Start of Block
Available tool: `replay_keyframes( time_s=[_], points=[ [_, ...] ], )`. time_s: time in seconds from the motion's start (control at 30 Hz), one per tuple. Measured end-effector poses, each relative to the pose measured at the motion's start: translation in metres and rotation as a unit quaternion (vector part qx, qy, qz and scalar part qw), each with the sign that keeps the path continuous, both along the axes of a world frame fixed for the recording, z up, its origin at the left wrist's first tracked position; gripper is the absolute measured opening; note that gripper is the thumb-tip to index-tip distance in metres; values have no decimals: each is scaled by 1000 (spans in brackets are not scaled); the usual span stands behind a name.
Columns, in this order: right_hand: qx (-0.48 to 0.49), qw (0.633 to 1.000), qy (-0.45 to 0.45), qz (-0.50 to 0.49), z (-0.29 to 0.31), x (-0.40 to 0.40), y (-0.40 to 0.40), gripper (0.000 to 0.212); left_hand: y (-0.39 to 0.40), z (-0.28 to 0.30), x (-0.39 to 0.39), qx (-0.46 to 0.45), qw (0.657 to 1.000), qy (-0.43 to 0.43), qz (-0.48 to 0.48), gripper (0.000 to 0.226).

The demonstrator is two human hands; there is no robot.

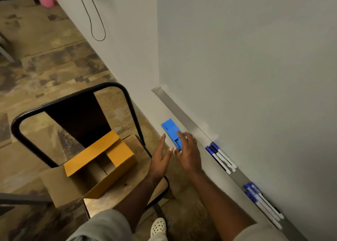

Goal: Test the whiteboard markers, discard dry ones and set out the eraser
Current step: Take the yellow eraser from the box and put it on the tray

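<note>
An open cardboard box sits on a wooden chair. Beside it the left hand hovers, fingers straight and spread. The right hand pinches the blue eraser before the tray, where marker clusters lie.

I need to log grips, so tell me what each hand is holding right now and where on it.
The right hand holds the blue eraser by its near end, fingers over the top. The left hand is open, holding nothing.
</note>
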State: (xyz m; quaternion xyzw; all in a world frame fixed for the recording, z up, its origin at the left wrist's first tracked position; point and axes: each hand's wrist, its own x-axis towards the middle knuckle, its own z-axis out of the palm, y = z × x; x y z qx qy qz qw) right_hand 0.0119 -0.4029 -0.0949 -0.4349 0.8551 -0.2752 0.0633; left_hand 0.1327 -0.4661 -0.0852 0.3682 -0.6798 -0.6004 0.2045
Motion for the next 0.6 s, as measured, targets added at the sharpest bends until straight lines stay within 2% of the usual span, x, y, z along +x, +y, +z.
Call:
replay_keyframes(
  time_s=[0.1,0.27,0.4,0.53,0.6],
  points=[
    [-9,999,21,-38,14,-33,-2,68,-4,14,-33,-4,1000,14,-24,69],
    [21,993,86,-73,12,-72,-7,61,-26,16,-77,1,999,4,-49,63],
    [68,991,98,-53,-2,-82,-19,59,-40,8,-103,-1,996,-42,-80,62],
    [103,989,91,-46,-11,-81,-29,46,-43,-5,-117,4,993,-69,-96,71],
    [126,986,102,-36,-15,-81,-31,50,-42,-7,-120,-11,993,-75,-92,73]
  ],
)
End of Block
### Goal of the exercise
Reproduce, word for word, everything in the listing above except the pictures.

### Answer for the task
Available tool: `replay_keyframes( time_s=[_], points=[ [_, ...] ], )`. time_s: time in seconds from the motion's start (control at 30 Hz), one per tuple. Measured end-effector poses, each relative to the pose measured at the motion's start: translation in metres and rotation as a unit quaternion (vector part qx, qy, qz and scalar part qw), each with the sign that keeps the path continuous, both along the axes of a world frame fixed for the recording, z up, its origin at the left wrist's first tracked position; gripper is the absolute measured opening; note that gripper is the thumb-tip to index-tip distance in metres; values have no decimals: each is scaled by 1000 (spans in brackets are not scaled); the usual span stands behind a name.
Columns, in this order: right_hand: qx (-0.48 to 0.49), qw (0.633 to 1.000), qy (-0.45 to 0.45), qz (-0.50 to 0.49), z (-0.29 to 0.31), x (-0.40 to 0.40), y (-0.40 to 0.40), gripper (0.000 to 0.212); left_hand: y (-0.39 to 0.40), z (-0.28 to 0.30), x (-0.39 to 0.39), qx (-0.46 to 0.45), qw (0.657 to 1.000), qy (-0.43 to 0.43), qz (-0.48 to 0.48), gripper (0.000 to 0.226).

The demonstrator is two human hands; there is no robot.


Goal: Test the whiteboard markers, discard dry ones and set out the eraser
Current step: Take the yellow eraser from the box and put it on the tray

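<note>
An open cardboard box sits on a wooden chair. Beside it the left hand hovers, fingers straight and spread. The right hand pinches the blue eraser before the tray, where marker clusters lie.

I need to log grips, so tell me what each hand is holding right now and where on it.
The right hand holds the blue eraser by its near end, fingers over the top. The left hand is open, holding nothing.
</note>
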State: (xyz m; quaternion xyzw; all in a world frame fixed for the recording, z up, its origin at the left wrist's first tracked position; point and axes: each hand's wrist, its own x-axis towards the middle knuckle, its own z-axis out of the palm, y = z × x; x y z qx qy qz qw) right_hand 0.0119 -0.4029 -0.0949 -0.4349 0.8551 -0.2752 0.0633; left_hand 0.1327 -0.4661 -0.0852 0.3682 -0.6798 -0.6004 0.2045
Motion for the next 0.6 s, as measured, targets added at the sharpest bends until straight lines stay within 2% of the usual span, x, y, z along +x, +y, +z.
Call:
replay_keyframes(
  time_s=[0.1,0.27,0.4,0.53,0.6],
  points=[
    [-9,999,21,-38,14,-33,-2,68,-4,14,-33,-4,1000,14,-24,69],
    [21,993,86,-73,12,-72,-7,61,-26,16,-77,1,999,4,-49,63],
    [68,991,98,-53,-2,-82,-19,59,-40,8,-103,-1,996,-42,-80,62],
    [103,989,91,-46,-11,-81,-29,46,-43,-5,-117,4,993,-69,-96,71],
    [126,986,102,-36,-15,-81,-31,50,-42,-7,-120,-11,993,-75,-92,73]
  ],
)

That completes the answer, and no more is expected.